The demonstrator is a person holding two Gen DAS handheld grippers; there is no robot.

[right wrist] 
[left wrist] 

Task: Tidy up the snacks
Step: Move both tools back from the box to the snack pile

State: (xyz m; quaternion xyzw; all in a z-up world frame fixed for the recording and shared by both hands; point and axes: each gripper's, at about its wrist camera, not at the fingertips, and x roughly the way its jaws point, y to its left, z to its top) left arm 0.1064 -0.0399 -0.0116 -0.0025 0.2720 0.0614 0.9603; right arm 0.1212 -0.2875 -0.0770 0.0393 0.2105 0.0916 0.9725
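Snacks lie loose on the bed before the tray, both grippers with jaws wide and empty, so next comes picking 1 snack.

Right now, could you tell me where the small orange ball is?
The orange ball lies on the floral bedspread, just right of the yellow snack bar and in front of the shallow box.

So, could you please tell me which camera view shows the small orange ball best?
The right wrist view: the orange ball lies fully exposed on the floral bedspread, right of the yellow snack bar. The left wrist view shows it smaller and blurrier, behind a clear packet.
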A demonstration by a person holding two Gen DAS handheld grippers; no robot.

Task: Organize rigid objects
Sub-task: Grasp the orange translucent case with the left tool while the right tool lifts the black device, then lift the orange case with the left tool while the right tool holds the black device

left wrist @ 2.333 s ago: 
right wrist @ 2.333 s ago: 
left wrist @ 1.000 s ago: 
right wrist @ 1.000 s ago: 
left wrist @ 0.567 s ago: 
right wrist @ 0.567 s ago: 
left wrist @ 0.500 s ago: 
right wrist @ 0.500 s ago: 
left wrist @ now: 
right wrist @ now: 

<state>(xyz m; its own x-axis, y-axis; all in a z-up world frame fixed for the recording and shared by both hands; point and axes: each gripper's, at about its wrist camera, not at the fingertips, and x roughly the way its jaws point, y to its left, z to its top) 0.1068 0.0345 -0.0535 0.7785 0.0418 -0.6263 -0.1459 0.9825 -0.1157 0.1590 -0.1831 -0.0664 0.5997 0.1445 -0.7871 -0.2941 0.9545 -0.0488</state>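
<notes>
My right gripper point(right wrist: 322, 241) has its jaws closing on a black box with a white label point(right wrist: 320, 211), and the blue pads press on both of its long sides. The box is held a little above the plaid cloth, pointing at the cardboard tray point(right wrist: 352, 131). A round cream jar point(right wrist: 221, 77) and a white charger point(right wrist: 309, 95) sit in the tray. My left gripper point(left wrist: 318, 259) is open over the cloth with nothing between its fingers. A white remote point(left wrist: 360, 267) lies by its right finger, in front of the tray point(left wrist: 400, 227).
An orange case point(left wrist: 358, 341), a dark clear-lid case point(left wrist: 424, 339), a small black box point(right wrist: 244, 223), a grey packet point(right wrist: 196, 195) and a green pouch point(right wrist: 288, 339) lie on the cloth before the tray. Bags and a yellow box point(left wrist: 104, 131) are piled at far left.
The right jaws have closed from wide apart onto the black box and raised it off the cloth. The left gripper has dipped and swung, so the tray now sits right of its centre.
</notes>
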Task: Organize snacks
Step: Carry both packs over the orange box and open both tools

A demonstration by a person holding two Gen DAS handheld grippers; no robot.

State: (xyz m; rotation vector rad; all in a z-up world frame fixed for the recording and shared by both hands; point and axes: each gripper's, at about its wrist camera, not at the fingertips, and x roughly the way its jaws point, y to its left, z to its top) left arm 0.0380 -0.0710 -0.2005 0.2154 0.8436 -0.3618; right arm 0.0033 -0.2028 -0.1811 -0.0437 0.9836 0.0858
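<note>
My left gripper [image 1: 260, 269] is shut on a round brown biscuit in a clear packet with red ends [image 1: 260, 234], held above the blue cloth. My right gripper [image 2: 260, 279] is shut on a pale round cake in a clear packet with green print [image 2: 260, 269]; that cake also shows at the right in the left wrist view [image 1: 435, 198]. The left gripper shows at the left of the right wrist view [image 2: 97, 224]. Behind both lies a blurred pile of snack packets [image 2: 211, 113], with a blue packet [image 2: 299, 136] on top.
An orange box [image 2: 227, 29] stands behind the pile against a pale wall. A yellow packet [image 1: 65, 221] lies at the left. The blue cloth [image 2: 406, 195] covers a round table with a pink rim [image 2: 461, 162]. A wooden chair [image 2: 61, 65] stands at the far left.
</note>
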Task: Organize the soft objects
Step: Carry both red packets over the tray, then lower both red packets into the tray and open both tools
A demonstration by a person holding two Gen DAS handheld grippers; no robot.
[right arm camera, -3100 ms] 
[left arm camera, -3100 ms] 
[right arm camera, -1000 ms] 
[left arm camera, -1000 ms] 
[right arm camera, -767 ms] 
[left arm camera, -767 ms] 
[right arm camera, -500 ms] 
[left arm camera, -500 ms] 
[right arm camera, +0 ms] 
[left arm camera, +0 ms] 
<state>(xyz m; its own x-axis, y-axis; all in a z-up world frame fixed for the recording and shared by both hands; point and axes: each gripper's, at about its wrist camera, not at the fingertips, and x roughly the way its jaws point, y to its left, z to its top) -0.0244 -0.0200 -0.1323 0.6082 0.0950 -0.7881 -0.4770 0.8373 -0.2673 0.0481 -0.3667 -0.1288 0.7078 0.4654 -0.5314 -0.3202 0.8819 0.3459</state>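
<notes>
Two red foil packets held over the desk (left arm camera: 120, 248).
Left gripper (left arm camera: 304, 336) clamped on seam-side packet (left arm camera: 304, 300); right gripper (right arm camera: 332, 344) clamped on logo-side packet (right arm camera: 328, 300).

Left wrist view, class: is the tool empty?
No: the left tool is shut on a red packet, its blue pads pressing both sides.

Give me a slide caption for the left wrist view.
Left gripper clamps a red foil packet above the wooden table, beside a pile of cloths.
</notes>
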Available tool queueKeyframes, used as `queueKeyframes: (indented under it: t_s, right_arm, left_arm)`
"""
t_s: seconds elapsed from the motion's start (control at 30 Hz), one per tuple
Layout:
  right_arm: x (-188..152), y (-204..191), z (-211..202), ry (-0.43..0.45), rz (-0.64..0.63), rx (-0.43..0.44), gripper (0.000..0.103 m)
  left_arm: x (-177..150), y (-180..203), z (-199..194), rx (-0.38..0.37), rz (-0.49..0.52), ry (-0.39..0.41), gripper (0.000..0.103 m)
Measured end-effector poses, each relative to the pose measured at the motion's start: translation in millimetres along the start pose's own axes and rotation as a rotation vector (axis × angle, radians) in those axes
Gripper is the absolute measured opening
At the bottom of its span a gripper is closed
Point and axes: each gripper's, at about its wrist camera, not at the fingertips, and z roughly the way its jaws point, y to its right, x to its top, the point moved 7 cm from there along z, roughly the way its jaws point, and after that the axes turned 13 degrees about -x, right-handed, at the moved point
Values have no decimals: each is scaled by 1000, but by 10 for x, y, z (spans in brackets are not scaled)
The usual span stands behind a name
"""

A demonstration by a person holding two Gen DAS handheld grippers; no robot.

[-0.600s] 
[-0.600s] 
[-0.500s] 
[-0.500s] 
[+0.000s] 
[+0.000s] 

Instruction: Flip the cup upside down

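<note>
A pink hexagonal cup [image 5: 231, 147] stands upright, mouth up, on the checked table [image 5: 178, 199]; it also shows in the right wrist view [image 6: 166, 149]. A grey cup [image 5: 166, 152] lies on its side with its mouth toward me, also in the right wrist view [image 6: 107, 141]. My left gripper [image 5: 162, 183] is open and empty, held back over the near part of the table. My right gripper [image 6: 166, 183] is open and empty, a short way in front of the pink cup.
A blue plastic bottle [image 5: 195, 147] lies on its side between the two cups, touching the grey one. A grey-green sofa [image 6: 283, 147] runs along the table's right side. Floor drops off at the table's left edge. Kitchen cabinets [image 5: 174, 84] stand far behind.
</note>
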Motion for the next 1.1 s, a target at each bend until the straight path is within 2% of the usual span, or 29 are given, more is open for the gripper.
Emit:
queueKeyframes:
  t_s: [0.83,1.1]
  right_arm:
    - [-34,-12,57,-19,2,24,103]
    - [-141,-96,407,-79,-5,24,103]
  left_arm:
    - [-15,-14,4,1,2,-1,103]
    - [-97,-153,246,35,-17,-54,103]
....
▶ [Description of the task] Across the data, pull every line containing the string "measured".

▶ [Exercise response]
Measured end-effector poses, each relative to the pose measured at the motion's start: translation in millimetres along the start pose's own axes and rotation as a rotation vector (axis × angle, radians) in those axes
Gripper is the absolute measured opening

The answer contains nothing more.